Exercise prompt
Across the records below, count every line that contains the string "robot", then report the count alone.
====================
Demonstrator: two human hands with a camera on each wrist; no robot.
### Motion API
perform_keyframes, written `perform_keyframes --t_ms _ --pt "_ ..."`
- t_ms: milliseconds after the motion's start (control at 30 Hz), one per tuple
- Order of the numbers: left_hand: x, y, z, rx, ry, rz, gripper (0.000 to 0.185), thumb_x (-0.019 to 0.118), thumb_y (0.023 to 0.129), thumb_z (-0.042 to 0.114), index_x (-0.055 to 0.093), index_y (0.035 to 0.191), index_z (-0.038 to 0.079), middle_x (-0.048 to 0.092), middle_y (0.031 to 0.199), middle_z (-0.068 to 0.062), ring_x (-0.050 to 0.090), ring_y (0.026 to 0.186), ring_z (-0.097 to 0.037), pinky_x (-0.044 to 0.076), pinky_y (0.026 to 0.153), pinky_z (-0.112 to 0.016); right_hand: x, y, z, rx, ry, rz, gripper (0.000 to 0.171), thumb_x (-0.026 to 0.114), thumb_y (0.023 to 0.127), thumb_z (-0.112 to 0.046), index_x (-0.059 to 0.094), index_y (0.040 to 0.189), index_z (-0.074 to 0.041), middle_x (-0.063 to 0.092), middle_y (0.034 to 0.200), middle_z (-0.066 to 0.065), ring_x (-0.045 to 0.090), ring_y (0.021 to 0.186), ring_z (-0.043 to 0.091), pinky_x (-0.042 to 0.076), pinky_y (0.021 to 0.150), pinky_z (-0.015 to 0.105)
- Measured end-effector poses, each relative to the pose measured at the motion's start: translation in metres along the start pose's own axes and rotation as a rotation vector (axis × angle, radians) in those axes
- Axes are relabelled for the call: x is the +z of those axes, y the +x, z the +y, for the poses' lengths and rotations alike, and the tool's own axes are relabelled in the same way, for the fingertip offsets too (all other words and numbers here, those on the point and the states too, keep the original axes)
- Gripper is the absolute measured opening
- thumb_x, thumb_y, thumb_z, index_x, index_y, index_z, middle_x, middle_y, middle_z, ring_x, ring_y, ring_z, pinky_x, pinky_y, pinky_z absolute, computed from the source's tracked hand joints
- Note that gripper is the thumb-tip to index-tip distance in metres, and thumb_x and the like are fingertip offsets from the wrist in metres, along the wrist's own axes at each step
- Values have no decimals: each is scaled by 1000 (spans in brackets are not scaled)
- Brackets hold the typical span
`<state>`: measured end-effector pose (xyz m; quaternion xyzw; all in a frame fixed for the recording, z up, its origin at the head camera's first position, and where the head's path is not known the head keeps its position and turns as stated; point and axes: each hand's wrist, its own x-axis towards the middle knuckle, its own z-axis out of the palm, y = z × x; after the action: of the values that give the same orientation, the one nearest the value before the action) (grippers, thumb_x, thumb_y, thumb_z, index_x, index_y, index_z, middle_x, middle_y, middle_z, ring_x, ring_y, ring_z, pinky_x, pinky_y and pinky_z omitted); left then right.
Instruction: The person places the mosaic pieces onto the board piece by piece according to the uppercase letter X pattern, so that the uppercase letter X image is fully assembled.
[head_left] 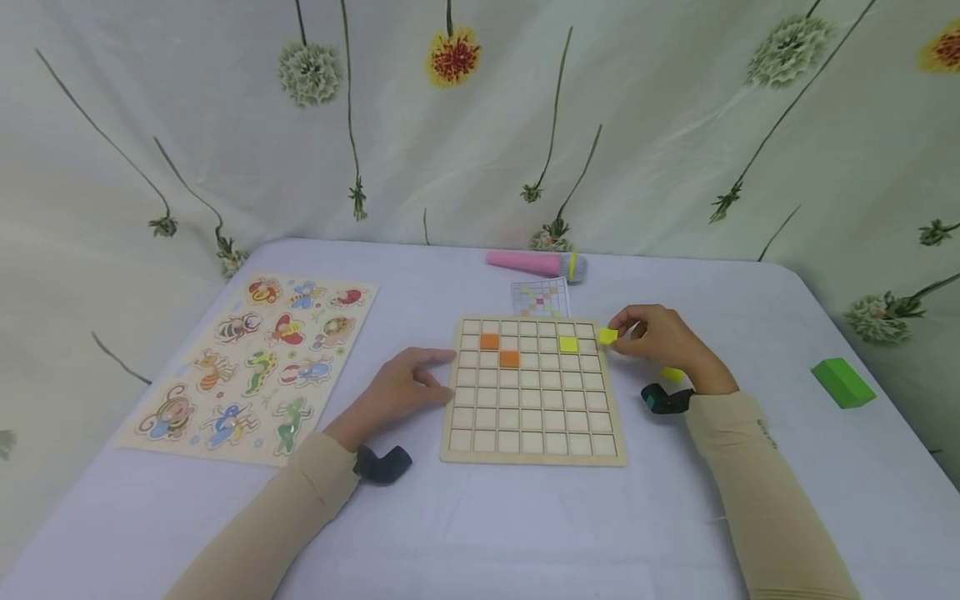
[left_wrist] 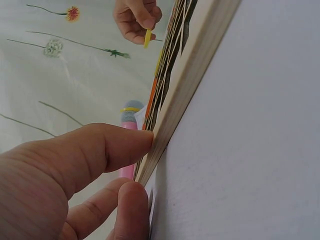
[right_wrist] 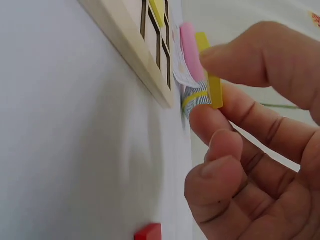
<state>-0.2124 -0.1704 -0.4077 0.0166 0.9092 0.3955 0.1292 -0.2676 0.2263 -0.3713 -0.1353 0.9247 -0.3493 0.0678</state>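
My right hand pinches a yellow tile just off the grid board's far right corner; my left hand, fingers relaxed, touches its left edge.

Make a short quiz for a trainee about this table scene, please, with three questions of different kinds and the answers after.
1. True or false: the right hand pinches a yellow tile.
2. How many orange tiles lie in the grid board?
3. What does the left hand touch? A) the animal puzzle B) the grid board's left edge C) the pink microphone

Key: 1 true; 2 two; 3 B.
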Motion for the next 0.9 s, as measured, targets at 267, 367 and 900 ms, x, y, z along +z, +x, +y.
perform_keyframes --t_ms 267,367,900 --pt "0 1 -2 22 -2 -2 65 83 94 19 60 154 15 67 110 -8 61 100 -25 47 87 -38 12 3 -11 -91 35 -8 25 80 89 -4 74 112 4 70 104 13 56 85 22 44 71 33" --pt "0 1 -3 23 -2 -4 64 82 94 19 61 154 15 67 110 -8 60 101 -25 47 87 -39 17 4 -16 -128 39 -16 23 81 90 -3 74 111 3 70 102 13 57 82 21 44 69 31" --pt "0 2 -1 13 13 -4 65 83 94 17 60 155 15 67 110 -9 60 100 -25 47 87 -40 40 10 -36 -197 12 -98 21 81 91 -4 74 110 2 69 97 9 54 73 17 46 72 31"
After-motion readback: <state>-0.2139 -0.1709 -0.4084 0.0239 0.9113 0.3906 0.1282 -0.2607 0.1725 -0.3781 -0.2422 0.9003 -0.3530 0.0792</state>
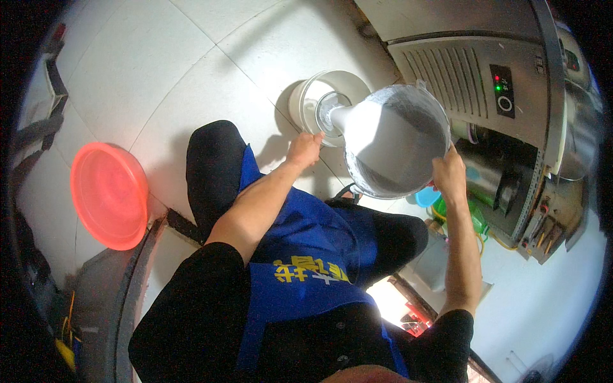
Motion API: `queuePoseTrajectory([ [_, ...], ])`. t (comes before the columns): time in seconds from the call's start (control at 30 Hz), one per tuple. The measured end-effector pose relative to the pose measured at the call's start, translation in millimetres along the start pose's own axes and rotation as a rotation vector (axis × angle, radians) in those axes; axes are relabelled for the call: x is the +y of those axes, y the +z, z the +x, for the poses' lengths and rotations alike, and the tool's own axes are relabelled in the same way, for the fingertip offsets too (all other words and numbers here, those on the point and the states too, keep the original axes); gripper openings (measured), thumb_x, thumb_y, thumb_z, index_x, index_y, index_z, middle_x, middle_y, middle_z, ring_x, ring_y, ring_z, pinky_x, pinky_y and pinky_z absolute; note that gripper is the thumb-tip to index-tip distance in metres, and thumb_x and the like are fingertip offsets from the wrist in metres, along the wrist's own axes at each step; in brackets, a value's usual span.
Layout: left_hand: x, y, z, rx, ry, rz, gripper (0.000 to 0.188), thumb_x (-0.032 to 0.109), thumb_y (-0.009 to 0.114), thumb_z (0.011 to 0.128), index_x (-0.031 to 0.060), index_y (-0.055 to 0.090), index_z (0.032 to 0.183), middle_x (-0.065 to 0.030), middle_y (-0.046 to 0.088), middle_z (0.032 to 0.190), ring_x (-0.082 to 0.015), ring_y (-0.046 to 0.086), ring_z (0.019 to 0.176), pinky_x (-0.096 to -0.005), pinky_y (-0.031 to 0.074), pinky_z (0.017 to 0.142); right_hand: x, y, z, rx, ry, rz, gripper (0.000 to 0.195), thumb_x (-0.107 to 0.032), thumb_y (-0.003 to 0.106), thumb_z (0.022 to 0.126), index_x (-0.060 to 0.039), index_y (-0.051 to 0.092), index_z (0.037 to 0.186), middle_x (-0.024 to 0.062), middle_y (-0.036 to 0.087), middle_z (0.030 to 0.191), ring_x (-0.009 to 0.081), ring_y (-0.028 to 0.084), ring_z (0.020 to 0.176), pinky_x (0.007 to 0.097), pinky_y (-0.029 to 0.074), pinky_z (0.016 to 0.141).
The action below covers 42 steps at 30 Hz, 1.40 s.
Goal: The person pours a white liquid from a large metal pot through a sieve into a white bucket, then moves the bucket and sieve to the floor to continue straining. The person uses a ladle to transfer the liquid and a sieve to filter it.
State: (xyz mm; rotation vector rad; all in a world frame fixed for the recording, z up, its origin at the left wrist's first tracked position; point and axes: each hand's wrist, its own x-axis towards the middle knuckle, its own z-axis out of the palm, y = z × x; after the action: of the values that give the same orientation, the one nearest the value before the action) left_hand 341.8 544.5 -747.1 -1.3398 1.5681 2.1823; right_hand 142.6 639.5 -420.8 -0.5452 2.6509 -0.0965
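My right hand [448, 173] grips the rim side of a large bucket [397, 139], tilted to the left, with pale liquid in it. From its lip a white stream pours into a round strainer [330, 114]. The strainer sits over a second, upright white bucket [306, 98] on the floor. My left hand [305, 151] is closed at the near edge of the strainer, apparently on its handle, which my fingers mostly hide. The underside of the tilted bucket is out of sight.
A pink plastic basin [109, 195] stands on the tiled floor at the left. At the right is a metal appliance [459, 81] with vents and small lights. Beneath and beside it lie a light blue container [427, 196] and green plastic items [474, 218].
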Motion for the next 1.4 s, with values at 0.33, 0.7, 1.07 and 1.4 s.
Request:
queuePoseTrajectory([
  [0.33,5,-2,-3,-0.01,-0.03,0.123,0.067,0.045,0.042,0.108,-0.0038,0.069,0.071,-0.0152,0.068,0.06,-0.0263,0.068,0.052,-0.0425,0.058,0.067,4,2,3,0.026,-0.072,-0.067,0.056,-0.008,0.049,0.085,0.0076,0.051,0.139,0.0292,0.071,0.078,0.0377,0.073,0.062,0.0478,0.06,0.068],
  [0.7,10,-2,-5,0.0,0.026,0.175,0.071,0.045,0.038,0.11,-0.0015,0.068,0.066,-0.0138,0.065,0.056,-0.029,0.069,0.057,-0.0446,0.058,0.074,0,5,7,0.022,-0.032,-0.127,0.059,-0.01,0.047,0.086,0.0094,0.048,0.141,0.0297,0.07,0.076,0.0386,0.073,0.065,0.0486,0.059,0.072],
  [1.07,10,-4,-5,-0.005,0.008,0.186,0.073,0.047,0.038,0.11,-0.0002,0.069,0.063,-0.0138,0.064,0.053,-0.0313,0.071,0.061,-0.0453,0.057,0.079,-23,3,1,0.001,0.02,-0.113,0.056,-0.011,0.048,0.087,0.0081,0.05,0.141,0.031,0.071,0.086,0.0408,0.073,0.072,0.0497,0.059,0.074],
  [1.4,4,-1,-2,0.003,0.047,0.121,0.063,0.045,0.051,0.106,-0.0048,0.067,0.072,-0.0141,0.065,0.058,-0.0238,0.063,0.046,-0.0405,0.054,0.052,-10,10,8,0.062,-0.028,-0.222,0.065,-0.014,0.053,0.089,0.0085,0.044,0.149,0.0387,0.067,0.11,0.0496,0.067,0.11,0.0523,0.05,0.1],
])
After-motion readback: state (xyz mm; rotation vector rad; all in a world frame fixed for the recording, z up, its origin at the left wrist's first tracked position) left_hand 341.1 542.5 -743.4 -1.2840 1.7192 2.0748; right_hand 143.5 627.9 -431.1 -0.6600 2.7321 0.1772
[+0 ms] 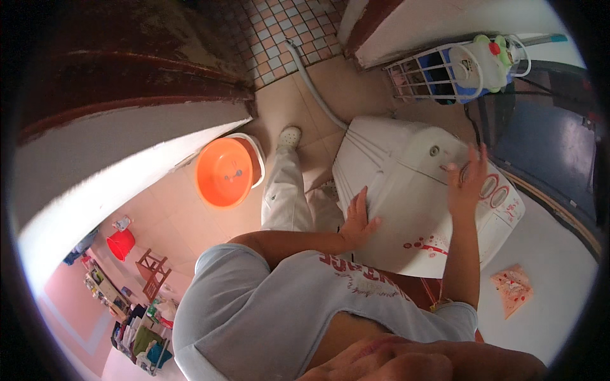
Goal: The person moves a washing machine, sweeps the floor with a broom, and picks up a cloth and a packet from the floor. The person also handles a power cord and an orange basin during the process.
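Observation:
A white twin-tub style washing machine (410,209) stands before me, with red printed decoration on its top. My left hand (360,221) is spread against the near left edge of its lid, holding nothing. Over the control panel, my right hand (467,185) is raised with thumb and fingers apart. It is slightly blurred and partly covers one dial; whether it touches the panel is unclear. Two red-ringed dials (494,190) show just right of that hand. A grey drain hose (310,88) runs from the machine across the floor onto small tiles.
An orange basin (224,172) sits by the wall, on a white basin (259,159). A white wire rack (429,71) with bottles stands at the far right. Behind me are a wooden stool (153,275) and a red bucket (121,245). A patterned packet (512,289) lies right of the machine.

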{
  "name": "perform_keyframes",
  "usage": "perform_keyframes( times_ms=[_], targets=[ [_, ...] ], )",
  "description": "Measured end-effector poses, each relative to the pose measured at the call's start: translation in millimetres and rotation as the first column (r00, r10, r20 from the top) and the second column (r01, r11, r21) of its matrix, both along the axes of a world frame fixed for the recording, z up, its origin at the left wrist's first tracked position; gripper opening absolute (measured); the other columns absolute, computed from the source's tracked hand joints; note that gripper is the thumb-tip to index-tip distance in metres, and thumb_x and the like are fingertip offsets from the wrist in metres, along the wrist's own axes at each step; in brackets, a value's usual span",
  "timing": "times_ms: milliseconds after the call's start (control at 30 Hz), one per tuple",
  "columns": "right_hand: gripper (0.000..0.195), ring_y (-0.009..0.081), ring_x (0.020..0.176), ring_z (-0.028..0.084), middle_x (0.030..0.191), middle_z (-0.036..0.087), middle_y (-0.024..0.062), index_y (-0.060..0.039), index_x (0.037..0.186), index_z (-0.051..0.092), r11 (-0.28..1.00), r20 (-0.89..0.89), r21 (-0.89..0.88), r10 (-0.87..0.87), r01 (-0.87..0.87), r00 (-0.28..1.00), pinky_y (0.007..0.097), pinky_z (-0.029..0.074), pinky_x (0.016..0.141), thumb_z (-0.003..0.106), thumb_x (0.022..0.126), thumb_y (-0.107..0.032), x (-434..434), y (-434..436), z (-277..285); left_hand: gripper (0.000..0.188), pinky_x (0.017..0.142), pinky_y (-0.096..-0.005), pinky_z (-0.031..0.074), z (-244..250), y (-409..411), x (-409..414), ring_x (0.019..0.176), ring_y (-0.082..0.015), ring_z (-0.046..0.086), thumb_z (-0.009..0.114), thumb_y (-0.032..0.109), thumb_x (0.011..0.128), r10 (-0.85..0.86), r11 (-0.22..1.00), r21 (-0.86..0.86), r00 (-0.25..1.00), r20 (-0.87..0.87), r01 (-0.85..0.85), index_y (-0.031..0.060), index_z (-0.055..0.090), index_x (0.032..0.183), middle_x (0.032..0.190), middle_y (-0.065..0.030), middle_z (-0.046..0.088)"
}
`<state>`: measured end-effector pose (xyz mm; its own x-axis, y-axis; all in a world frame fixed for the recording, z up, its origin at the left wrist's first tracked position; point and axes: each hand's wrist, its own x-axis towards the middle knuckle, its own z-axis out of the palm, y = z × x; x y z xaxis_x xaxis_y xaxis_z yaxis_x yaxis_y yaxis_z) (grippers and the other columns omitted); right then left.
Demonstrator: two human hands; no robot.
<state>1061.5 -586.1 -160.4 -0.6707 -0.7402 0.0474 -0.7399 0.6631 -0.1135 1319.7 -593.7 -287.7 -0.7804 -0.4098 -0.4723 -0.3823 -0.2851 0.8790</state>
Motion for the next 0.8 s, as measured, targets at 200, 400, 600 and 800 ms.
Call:
perform_keyframes(
  times_ms=[200, 400, 600, 800],
  targets=[
    [0.053, 0.0364, 0.127, 0.031, 0.135, 0.040, 0.0181, -0.0077, 0.121, 0.054, 0.974, 0.039, 0.223, 0.017, -0.026, 0.999, 0.0515, 0.022, 0.102, 0.053, 0.084, -0.045, 23.0, -87.1, -51.9, 0.052, 0.081, -0.0354, 0.045, -118.2, -67.2, 14.3, 0.092, -0.0253, 0.054, 0.046, 0.035, 0.090, -0.115, 0.944, 0.306, 0.992, -0.056, 0.127, 0.0051, 0.037, 0.133, 0.106, -0.0162, 0.053],
    [0.047, 0.0387, 0.126, 0.030, 0.127, 0.047, 0.0143, -0.0094, 0.106, 0.064, 0.978, -0.106, 0.192, -0.064, 0.083, 0.992, 0.0526, 0.018, 0.103, 0.050, 0.085, -0.049, 21.8, -88.8, -89.9, 0.027, 0.073, -0.0355, 0.049, -424.7, -168.0, -45.6, 0.082, -0.0225, 0.060, 0.050, 0.026, 0.088, -0.700, 0.711, 0.327, 0.582, 0.414, 0.623, 0.0054, 0.058, 0.104, 0.092, -0.0109, 0.061],
    [0.042, 0.0394, 0.123, 0.033, 0.125, 0.043, 0.0223, -0.0031, 0.113, 0.051, 0.939, -0.084, 0.342, 0.003, 0.026, 0.996, 0.0596, 0.020, 0.103, 0.038, 0.091, -0.035, 10.2, -85.9, -109.9, 0.033, 0.088, -0.0455, 0.044, -678.8, -261.1, -81.0, 0.100, -0.0350, 0.056, 0.043, 0.029, 0.088, -0.219, 0.892, -0.208, 0.784, 0.581, 0.402, 0.0035, 0.061, 0.100, 0.106, -0.0191, 0.059],
    [0.043, 0.0390, 0.125, 0.033, 0.126, 0.044, 0.0220, -0.0032, 0.114, 0.051, 0.871, -0.137, 0.491, 0.058, 0.017, 0.989, 0.0555, 0.018, 0.105, 0.036, 0.092, -0.037, -5.2, -67.2, -110.2, 0.031, 0.087, -0.0449, 0.045, -780.2, -328.0, -170.2, 0.104, -0.0334, 0.055, 0.044, 0.029, 0.089, -0.330, 0.696, -0.301, 0.662, 0.673, 0.652, 0.0109, 0.060, 0.109, 0.114, -0.0126, 0.056]
  ],
)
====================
Answer to the exercise
2